Posted on September 08 2021


  • Brinks boneless chicken breast cut into cubes
  • 1 pack Pams Soy Stir Fry Sauce
  • 200g Udon noodles
  • 2 tbsp Pams Canola Oil
  • 1 red onion, thinly sliced
  • 3 tsp Pams crushed ginger
  • 1 head of broccoli, cut into florets
  • 1 can Pams Baby Corn, drained and rinsed
  • 100g Talley's frozen peas
  • 2 tbsp Olitalia white wine vinegar
  • TVF fresh spring onions


  1. Place cubed chicken in a bowl and add half of the stir fry sauce, mix to coat chicken in the sauce, cover and refrigerate for an hour to marinate.

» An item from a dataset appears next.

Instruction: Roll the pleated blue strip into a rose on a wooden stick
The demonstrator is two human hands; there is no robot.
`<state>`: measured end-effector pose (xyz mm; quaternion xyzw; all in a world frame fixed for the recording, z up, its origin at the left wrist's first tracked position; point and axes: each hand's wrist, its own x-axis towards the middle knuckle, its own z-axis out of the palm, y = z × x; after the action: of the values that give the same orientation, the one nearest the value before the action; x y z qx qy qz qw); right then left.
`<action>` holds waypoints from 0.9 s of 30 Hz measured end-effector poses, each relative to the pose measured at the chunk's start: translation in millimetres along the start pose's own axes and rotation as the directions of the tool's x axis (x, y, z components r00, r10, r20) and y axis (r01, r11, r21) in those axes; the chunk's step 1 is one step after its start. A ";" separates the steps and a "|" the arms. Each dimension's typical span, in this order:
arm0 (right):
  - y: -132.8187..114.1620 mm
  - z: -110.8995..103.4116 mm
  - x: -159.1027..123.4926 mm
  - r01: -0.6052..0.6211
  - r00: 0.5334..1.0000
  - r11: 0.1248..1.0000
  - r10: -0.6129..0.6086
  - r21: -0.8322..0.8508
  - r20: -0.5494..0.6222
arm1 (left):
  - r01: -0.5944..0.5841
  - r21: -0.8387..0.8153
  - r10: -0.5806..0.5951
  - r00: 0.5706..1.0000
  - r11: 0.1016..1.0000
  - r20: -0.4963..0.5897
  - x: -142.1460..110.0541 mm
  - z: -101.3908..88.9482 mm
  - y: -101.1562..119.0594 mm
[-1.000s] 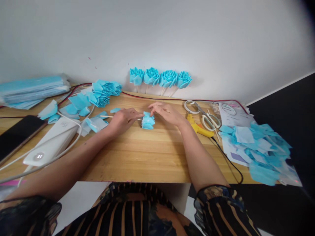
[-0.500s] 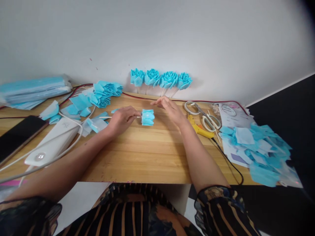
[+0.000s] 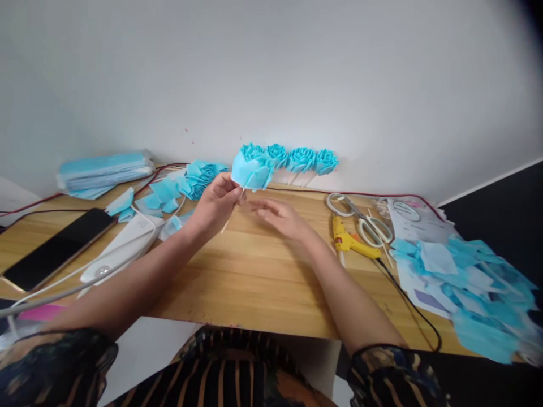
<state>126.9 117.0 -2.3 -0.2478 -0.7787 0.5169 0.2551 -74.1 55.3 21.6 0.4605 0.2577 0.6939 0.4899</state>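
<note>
My left hand [image 3: 216,204] is closed round a thin wooden stick and holds a blue paper flower [image 3: 251,169] up above the wooden table [image 3: 254,277]. The flower's head tilts up toward the wall. Just to its right, my right hand [image 3: 282,217] hovers low over the table with fingers stretched out and holds nothing. Behind the held flower, three finished blue flowers [image 3: 303,160] lean against the wall.
A yellow glue gun [image 3: 350,242] and white scissors [image 3: 360,217] lie right of my hands. Loose blue paper pieces [image 3: 466,277] cover the right end. At left are a phone [image 3: 55,247], a white power bank [image 3: 119,249] with cables, blue petals [image 3: 195,178] and a stack of blue masks [image 3: 104,169].
My left hand has lifted the flower off the table and turned it upright. My right hand let go and dropped toward the table. The view has shifted.
</note>
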 end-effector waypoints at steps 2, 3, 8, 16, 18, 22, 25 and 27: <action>-5.9 11.8 0.2 0.009 0.998 1.000 -0.010 0.008 0.057 | 0.054 -0.065 -0.054 0.999 0.996 0.009 1.8 8.2 0.2; -7.9 16.8 0.5 0.011 0.997 1.000 -0.012 0.003 0.075 | 0.076 -0.091 -0.075 0.997 0.993 0.015 2.1 11.4 -0.4; -8.6 32.8 3.4 0.038 0.998 0.996 -0.034 -0.078 0.047 | 0.113 -0.164 -0.112 0.994 0.980 0.016 0.4 17.7 -8.2; 2.9 39.5 4.5 0.086 0.981 0.964 -0.127 -0.253 -0.149 | 0.130 0.011 -0.130 0.991 0.991 0.008 -6.2 8.6 -14.4; 8.2 35.4 4.3 0.111 0.954 0.913 -0.210 -0.394 -0.216 | 0.114 0.122 -0.113 0.994 0.986 -0.010 -10.5 4.1 -16.5; 20.8 24.7 4.0 0.141 0.909 0.761 -0.353 -0.633 -0.222 | 0.088 0.355 -0.072 0.996 0.931 -0.059 -20.6 -6.1 -23.4; 26.8 19.6 3.0 0.134 0.891 0.675 -0.403 -0.726 -0.210 | 0.074 0.522 -0.021 0.994 0.849 -0.107 -26.0 -13.6 -29.6; 28.2 17.8 2.0 0.136 0.885 0.638 -0.422 -0.758 -0.197 | 0.068 0.565 0.003 0.992 0.822 -0.124 -28.0 -17.0 -32.1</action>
<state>117.2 115.9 -34.3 -0.2918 -0.8874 0.0653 0.3508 -72.4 43.7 -22.8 0.5387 0.4893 0.6033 0.3262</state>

  2. Heat the Udon noodles by placing them in a bowl and pouring over boiling water, stand for 2 minutes or until tender, drain well and set aside.

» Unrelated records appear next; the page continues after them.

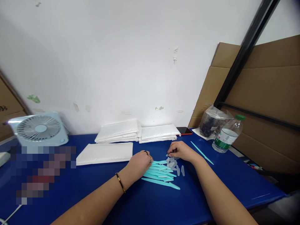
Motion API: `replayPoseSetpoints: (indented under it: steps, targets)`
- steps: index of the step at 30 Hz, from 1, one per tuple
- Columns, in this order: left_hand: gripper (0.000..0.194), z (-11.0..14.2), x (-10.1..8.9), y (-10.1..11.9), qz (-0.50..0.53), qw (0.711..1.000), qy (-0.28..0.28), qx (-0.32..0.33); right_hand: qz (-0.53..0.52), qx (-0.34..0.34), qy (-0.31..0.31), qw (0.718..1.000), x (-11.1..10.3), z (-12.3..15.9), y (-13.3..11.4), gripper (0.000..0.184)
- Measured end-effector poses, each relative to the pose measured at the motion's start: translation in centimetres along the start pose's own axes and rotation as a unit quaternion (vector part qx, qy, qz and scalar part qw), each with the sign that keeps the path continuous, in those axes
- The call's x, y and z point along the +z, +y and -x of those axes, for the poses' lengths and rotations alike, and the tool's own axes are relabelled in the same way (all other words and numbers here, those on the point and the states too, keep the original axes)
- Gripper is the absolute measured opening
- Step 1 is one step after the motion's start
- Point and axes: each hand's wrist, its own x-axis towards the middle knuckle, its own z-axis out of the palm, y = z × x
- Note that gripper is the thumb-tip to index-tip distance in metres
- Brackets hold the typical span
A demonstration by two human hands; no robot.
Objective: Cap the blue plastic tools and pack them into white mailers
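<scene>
Turquoise eyebrow razors (pixel 161 182) lie in a fanned pile on the blue table, their blade ends pointing right. My left hand (pixel 140 164) is closed at the handle end of the pile, around the handle of an upper razor; its fingertips are largely hidden. Just right of the blades, several small clear plastic blade caps (pixel 172 164) are scattered. Above these, my right hand (pixel 179 150) pinches a clear cap between thumb and fingers. A single razor (pixel 202 152) lies apart, to the right of my right wrist.
White padded packets (pixel 119 131) are stacked along the wall, with another packet (pixel 105 152) in front. A phone (pixel 184 130), a water bottle (pixel 227 136) and a bagged dark item (pixel 208 125) stand at right. A fan (pixel 39 128) is at left, behind a blurred patch. Cardboard (pixel 274 81) borders the right.
</scene>
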Motion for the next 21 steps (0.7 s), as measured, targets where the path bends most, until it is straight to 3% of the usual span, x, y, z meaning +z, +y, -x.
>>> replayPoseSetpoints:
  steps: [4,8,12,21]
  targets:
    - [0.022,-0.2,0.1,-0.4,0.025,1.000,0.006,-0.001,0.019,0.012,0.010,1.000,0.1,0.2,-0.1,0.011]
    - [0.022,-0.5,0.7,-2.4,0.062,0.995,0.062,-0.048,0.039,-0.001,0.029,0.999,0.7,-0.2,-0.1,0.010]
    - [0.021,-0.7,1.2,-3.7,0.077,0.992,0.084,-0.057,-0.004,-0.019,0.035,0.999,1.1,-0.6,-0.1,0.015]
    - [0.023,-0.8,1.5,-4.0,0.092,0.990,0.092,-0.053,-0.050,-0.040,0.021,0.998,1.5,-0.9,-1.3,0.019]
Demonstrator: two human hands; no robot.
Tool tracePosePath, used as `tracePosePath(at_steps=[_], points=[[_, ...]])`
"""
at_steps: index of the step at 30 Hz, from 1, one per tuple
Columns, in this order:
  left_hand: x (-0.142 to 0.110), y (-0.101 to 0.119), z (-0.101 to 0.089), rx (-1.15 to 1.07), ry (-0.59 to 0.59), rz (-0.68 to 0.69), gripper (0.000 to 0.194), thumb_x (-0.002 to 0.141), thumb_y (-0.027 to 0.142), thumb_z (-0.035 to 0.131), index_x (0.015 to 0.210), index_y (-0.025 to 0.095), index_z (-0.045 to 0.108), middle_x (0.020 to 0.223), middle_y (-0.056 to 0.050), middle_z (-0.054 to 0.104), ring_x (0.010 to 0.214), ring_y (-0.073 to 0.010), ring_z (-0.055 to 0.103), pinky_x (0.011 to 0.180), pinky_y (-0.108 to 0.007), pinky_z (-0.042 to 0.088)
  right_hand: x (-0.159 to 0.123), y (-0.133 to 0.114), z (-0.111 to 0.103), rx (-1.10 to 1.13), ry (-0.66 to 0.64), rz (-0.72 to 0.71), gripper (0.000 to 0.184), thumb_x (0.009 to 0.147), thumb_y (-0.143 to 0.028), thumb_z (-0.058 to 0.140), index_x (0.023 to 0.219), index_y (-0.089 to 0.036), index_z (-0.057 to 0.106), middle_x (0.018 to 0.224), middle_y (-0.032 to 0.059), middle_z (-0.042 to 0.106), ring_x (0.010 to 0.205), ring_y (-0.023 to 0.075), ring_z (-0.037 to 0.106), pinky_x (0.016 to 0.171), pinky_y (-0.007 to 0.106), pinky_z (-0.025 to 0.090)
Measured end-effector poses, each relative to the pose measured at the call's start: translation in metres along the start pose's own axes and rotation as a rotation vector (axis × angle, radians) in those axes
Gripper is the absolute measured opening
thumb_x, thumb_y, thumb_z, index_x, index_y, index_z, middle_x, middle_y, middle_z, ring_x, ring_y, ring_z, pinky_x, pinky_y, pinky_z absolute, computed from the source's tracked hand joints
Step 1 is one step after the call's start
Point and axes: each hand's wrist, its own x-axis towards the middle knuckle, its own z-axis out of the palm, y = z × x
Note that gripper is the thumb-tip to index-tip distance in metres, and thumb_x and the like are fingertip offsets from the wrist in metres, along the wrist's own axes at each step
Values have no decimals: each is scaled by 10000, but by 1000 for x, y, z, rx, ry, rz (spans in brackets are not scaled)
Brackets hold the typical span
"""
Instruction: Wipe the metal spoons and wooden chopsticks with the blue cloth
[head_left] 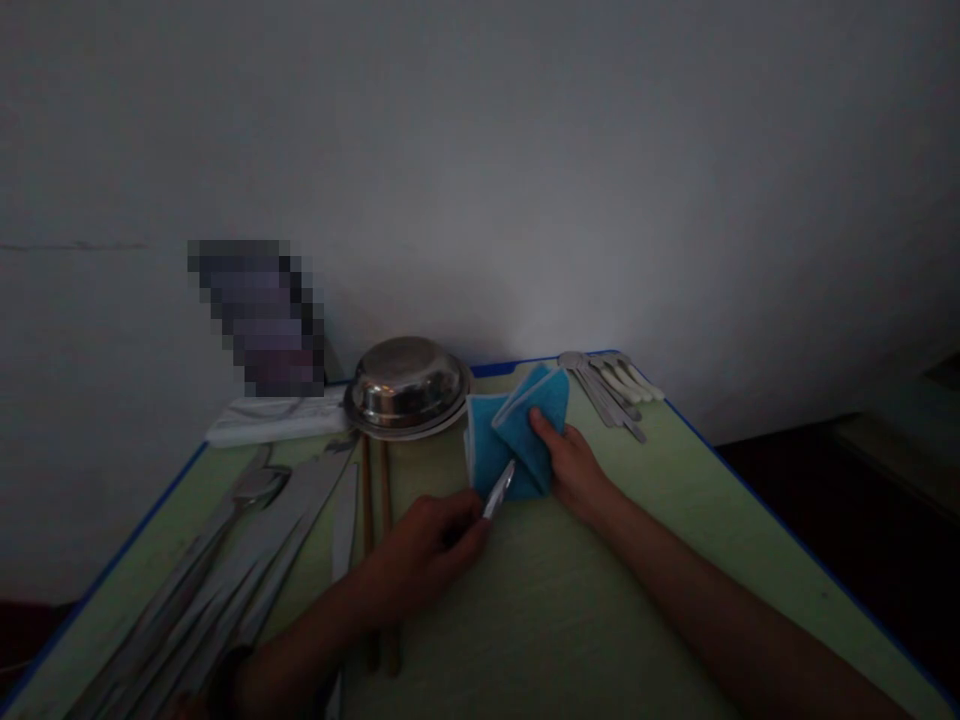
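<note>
From where I stand, the step in hand appears to be wiping a single utensil with a cloth over a pale green surface. The left hand is held narrow, thumb and fingers gripping the shiny metal utensil; most of it is hidden by the fingers, so its type cannot be confirmed. The right hand pinches a folded blue cloth, thumb on the near face. The utensil's exposed end points up and to the right and overlaps the cloth's lower fold; firm contact cannot be verified from this angle. Both articles are near the middle of the surface, in front and to the right of an upturned metal bowl. Long metal cutlery lies to the left, with two wooden sticks beside it, running partly beneath the left forearm. A group of smaller spoons lies at the far right corner. In my judgement, the next move calls for closing the cloth around the exposed end and drawing it along with light, even pressure, the left hand keeping the utensil from turning.
</note>
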Motion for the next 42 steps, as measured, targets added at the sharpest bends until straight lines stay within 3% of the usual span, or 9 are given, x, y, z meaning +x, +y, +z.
tracePosePath(at_steps=[6,15,23,32,42], points=[[-2,-1,-2,-4,-83,40,226,820,251,379,604,185,392,541,66,337,498,-92,370,471,-206,271,0,-1,2,66,53,-37,294,688,-421,660,875,-193,663,889,48,719,946,225,636,839,381,490],[-9,5,-4,-1,47,14,246,860,325,338,687,195,456,632,47,464,646,-133,504,618,-231,382,3,-1,3,146,123,-23,254,716,-364,645,903,-192,639,936,41,713,971,208,628,844,353,502],[-10,5,-5,-2,53,18,236,856,305,338,708,189,480,665,43,483,652,-134,501,631,-243,376,4,0,3,144,135,-23,199,707,-286,650,883,-193,647,887,26,722,893,197,654,838,347,506],[-5,-4,-3,-13,-13,46,226,856,277,338,717,175,484,621,47,448,584,-124,470,543,-228,342,4,0,2,134,132,-33,221,693,-310,664,881,-194,649,892,29,720,942,206,640,852,365,499],[-3,-1,-2,-200,37,-64,281,847,323,338,676,168,498,530,65,390,470,-98,389,445,-204,305,4,2,1,134,85,-42,263,686,-353,674,901,-204,644,937,34,713,973,210,628,862,371,496]])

  3. Heat 1 tablespoon of the oil in a wok and cook the chicken pieces until browned and the chicken is cooked through, set aside.
  4. Heat remaining oil in the wok, stir fry red onion and ginger for 2 minutes, add broccoli, snow peas, remaining stir fry sauce, white wine vinegar and cooked Udon noodles, stir fry until vegetables are tender, return the chicken to the pan and stir fry for another 1 minute.
  5. Serve the stir fry garnished with chopped spring onions.

A tasty dish to add a small taste of the orient to your evening meal!